Segment Open

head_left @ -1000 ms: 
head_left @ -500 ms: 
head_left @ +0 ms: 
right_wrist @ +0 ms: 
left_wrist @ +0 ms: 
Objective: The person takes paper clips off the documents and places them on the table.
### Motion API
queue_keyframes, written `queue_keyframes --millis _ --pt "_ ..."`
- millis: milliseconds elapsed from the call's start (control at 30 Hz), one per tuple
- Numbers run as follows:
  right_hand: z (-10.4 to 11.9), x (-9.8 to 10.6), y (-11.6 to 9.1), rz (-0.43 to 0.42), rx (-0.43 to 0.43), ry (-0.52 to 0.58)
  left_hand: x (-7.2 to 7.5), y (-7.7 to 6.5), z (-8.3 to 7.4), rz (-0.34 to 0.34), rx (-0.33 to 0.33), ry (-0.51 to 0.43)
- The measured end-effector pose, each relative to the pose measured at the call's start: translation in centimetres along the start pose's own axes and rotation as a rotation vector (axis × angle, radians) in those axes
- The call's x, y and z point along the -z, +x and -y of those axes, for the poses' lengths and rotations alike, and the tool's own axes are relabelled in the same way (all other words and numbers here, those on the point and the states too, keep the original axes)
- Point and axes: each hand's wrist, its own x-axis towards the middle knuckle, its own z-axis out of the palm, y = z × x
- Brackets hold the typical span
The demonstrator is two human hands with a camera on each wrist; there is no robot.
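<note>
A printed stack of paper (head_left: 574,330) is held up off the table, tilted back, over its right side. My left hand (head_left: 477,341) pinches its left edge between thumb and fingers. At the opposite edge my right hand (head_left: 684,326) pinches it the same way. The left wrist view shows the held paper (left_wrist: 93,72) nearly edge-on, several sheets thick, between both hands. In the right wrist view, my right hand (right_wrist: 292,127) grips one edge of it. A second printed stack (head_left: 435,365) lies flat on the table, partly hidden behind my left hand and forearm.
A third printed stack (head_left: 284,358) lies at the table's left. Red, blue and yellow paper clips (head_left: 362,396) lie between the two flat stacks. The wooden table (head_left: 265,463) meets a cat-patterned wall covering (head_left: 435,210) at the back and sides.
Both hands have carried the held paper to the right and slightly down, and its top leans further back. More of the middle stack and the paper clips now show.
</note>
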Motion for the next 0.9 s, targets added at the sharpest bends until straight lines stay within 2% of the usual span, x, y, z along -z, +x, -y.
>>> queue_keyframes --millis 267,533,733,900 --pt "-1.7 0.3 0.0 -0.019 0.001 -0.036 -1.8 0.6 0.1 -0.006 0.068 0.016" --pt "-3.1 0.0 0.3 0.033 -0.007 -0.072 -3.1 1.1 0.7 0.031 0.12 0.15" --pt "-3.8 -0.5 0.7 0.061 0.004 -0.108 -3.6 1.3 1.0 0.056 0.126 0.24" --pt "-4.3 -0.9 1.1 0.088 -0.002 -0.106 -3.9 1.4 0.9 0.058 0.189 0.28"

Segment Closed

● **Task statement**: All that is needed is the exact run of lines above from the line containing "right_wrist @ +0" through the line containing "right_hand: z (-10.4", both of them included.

● **Answer to the exercise**:
right_wrist @ +0 ms: 
left_wrist @ +0 ms: 
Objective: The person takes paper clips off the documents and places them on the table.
### Motion API
queue_keyframes, written `queue_keyframes --millis _ --pt "_ ..."`
- millis: milliseconds elapsed from the call's start (control at 30 Hz), one per tuple
- Numbers run as follows:
  right_hand: z (-10.4 to 11.9), x (-9.8 to 10.6), y (-11.6 to 9.1), rz (-0.43 to 0.42), rx (-0.43 to 0.43), ry (-0.52 to 0.58)

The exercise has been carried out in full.